▶ INSTRUCTIONS FOR THE TASK
Only the lines with "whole" in the entries below belong in the answer; please copy them.

Stored records
******

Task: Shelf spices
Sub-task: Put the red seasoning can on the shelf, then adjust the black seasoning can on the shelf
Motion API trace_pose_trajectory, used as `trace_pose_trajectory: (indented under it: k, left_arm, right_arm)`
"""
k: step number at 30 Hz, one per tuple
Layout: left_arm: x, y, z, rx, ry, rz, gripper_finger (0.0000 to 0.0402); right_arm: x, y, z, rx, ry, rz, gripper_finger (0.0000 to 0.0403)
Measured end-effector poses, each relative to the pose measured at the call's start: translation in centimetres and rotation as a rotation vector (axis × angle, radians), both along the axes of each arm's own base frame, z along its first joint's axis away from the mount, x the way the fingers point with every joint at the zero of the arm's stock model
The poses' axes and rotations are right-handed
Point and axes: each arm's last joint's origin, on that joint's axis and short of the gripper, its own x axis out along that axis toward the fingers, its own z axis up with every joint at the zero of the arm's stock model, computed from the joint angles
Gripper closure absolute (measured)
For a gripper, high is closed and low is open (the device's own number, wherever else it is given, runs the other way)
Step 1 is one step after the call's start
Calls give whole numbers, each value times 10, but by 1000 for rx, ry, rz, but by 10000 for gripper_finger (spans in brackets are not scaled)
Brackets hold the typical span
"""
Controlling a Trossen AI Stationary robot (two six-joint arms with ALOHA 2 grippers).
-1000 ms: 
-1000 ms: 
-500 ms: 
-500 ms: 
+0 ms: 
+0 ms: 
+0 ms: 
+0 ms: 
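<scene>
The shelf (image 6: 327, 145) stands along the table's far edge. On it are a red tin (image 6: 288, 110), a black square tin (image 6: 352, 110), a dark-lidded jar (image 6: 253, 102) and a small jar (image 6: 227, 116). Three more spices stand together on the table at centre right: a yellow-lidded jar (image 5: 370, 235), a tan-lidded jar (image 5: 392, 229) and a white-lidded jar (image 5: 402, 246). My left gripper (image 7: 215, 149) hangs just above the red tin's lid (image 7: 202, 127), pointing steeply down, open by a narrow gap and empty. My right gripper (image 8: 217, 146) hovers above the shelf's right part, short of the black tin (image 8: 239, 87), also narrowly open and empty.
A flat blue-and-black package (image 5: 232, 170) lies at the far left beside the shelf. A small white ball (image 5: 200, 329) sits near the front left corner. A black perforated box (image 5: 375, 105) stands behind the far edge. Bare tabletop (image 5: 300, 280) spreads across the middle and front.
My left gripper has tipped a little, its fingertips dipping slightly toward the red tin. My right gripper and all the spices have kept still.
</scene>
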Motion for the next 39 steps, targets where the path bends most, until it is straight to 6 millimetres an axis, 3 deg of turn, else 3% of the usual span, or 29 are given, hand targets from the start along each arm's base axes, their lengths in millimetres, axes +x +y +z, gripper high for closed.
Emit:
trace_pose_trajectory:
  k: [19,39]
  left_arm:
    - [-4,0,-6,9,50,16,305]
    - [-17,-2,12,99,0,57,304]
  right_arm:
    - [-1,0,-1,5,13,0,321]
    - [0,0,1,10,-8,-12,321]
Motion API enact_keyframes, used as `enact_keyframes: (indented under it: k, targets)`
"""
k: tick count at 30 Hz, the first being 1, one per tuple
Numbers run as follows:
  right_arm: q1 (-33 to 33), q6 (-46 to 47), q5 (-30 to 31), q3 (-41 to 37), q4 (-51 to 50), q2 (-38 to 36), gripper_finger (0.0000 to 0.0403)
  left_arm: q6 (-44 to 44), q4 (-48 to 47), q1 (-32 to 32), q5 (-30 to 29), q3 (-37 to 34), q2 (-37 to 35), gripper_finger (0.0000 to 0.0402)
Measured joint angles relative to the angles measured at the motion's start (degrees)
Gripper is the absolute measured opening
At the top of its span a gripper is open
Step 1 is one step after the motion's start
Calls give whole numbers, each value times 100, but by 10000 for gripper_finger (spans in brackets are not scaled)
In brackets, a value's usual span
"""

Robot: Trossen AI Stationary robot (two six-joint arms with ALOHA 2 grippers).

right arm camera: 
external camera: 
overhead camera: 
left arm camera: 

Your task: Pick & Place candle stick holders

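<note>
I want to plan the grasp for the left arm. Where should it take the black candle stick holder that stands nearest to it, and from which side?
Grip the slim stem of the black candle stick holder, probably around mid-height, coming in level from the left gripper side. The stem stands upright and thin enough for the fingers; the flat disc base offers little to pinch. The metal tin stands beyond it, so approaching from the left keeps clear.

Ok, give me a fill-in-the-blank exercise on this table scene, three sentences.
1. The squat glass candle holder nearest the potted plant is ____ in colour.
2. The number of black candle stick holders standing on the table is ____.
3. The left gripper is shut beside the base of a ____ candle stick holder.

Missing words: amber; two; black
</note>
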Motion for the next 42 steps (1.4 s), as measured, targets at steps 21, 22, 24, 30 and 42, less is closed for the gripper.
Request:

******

▶ ANSWER TO THE PROBLEM
Calls give whole numbers, each value times 10, but by 1000 for rx, ry, rz, but by 10000 for gripper_finger (spans in brackets are not scaled)
Calls give whole numbers, each value times 100, but by 10000 for gripper_finger (spans in brackets are not scaled)

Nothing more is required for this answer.